**WHAT THE TASK REQUIRES**
Copy each line of the data that has "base" in it.

== RECORDS SHOWN

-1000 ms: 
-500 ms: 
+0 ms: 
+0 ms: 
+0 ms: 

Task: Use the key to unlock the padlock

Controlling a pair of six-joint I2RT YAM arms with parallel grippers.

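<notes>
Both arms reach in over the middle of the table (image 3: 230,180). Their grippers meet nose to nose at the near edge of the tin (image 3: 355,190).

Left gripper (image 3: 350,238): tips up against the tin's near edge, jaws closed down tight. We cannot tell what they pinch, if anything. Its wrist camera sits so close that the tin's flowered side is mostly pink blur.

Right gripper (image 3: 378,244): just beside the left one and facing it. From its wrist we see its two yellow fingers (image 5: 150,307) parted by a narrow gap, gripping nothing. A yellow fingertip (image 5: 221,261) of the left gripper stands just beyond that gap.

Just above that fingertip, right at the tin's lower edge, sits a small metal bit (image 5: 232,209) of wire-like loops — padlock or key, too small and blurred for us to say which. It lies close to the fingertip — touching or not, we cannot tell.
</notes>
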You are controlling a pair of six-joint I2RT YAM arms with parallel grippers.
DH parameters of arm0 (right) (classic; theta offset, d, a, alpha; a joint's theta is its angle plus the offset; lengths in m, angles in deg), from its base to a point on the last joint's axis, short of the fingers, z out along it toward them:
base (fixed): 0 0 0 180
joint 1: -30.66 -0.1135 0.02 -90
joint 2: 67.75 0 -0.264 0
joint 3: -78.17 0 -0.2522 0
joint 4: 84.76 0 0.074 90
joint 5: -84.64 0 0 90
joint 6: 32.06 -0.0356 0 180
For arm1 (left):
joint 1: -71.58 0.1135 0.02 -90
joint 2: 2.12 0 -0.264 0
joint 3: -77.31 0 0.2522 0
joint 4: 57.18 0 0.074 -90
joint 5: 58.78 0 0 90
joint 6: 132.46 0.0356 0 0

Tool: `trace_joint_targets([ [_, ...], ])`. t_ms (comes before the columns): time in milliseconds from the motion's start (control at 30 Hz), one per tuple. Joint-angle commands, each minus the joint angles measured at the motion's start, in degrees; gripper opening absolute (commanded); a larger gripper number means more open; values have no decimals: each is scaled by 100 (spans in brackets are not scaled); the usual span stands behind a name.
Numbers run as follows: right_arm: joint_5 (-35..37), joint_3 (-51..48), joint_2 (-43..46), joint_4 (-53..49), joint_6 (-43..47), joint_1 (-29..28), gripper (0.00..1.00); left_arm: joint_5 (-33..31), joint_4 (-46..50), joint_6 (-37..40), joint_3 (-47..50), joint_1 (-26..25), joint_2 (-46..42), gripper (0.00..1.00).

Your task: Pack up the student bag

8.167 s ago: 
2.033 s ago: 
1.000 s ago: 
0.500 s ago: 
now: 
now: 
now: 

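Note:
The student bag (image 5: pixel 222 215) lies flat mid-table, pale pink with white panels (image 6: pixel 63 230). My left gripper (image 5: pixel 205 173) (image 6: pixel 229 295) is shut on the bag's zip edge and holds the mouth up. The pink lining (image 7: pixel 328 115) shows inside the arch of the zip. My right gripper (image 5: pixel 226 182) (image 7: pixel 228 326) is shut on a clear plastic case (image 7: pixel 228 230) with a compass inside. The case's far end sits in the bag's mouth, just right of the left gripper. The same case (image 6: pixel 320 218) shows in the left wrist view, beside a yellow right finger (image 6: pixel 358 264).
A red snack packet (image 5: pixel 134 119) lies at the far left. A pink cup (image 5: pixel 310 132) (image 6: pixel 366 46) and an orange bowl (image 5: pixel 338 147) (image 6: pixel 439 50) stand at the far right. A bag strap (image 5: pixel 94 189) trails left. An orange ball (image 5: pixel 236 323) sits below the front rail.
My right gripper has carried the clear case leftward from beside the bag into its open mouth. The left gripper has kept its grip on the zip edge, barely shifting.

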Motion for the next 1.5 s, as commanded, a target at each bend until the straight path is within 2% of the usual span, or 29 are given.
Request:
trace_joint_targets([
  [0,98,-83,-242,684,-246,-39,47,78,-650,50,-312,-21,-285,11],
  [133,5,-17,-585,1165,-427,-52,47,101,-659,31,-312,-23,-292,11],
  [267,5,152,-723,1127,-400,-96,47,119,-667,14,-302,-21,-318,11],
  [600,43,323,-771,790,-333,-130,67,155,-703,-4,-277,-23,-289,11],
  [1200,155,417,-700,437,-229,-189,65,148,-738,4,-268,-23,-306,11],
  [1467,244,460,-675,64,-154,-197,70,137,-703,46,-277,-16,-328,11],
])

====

**OUTPUT FOR THIS TASK**
DH parameters of arm0 (right) (classic; theta offset, d, a, alpha; a joint's theta is its angle plus the offset; lengths in m, angles in deg), from its base to a point on the last joint's axis, short of the fingers, z out along it toward them:
base (fixed): 0 0 0 180

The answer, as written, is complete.